During a meeting with legislators on the Finance Committee of Parliament, chaired by Hon. Amos Kankunda, on Tuesday, the Permanent Secretary and Secretary to the Treasury, Ramathan Ggoobi, revealed that this stronger projection is principally attributed to faster economic growth and a new tax policy that will drive reforms supporting enhanced revenue generation.
According to the National Budget Framework Paper presented to Parliament, Uganda’s gross domestic product (GDP) is expected to grow robustly in the current financial year, with real GDP growth projected between 6.5 % and 7 % in 2025/26, underpinned by broad-based activity across agriculture, industry, and services. This follows a growth rate of around 6.3 % in FY2024/25 and represents sustained resilience in the economy despite global uncertainties.
The strong growth outlook is reinforced by performance indicators showing continued expansion in exports and foreign direct investment, a stable inflation environment averaging below policy targets, and a stable Uganda shilling which has been among the best-performing currencies in Africa due to prudent macroeconomic management.

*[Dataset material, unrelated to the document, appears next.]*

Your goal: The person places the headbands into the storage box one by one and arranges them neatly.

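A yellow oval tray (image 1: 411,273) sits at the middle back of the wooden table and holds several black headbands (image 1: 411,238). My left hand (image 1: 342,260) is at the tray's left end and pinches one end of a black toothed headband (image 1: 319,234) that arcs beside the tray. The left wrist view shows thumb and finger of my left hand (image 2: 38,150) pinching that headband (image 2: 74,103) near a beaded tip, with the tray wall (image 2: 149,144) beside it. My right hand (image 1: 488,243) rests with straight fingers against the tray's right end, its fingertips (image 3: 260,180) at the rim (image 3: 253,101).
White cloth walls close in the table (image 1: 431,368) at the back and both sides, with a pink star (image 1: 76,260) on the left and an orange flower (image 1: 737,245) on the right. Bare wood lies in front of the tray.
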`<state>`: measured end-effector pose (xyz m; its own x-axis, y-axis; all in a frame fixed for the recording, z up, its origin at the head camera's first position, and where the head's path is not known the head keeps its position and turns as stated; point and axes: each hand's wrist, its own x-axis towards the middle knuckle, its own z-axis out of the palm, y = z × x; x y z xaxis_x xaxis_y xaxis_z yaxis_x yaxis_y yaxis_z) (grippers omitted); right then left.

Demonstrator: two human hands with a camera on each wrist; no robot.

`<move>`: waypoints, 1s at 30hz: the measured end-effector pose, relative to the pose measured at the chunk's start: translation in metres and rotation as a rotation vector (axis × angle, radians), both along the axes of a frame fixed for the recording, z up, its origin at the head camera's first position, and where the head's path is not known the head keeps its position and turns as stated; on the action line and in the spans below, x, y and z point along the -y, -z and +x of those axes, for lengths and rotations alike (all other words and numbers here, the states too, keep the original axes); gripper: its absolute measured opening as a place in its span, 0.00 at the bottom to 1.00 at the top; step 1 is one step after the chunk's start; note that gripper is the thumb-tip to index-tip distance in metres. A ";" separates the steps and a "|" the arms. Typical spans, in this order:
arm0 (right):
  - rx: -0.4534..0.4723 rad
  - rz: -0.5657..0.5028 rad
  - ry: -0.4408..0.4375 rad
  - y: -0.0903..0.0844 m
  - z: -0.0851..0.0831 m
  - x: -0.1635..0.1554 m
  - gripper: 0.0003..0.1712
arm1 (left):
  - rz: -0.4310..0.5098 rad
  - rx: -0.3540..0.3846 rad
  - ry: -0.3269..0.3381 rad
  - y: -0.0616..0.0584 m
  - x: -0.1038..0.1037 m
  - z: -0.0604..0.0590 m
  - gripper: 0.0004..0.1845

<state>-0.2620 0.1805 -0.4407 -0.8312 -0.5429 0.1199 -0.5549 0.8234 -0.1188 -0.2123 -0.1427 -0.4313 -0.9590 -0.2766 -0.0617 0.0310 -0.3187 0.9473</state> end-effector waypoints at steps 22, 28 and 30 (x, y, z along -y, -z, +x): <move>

For the 2026/2027 financial year, the Uganda Revenue Authority’s budget estimates stand at Shs 877.296 billion to support activities that will drive increased domestic revenue and improved institutional coordination, management, and reporting.
The Ministry’s medium-term projections suggest a potential acceleration to double-digit economic growth by FY2026/27, partly driven by the commencement of commercial oil production, which is expected to substantially enhance revenue inflows and broader economic productivity.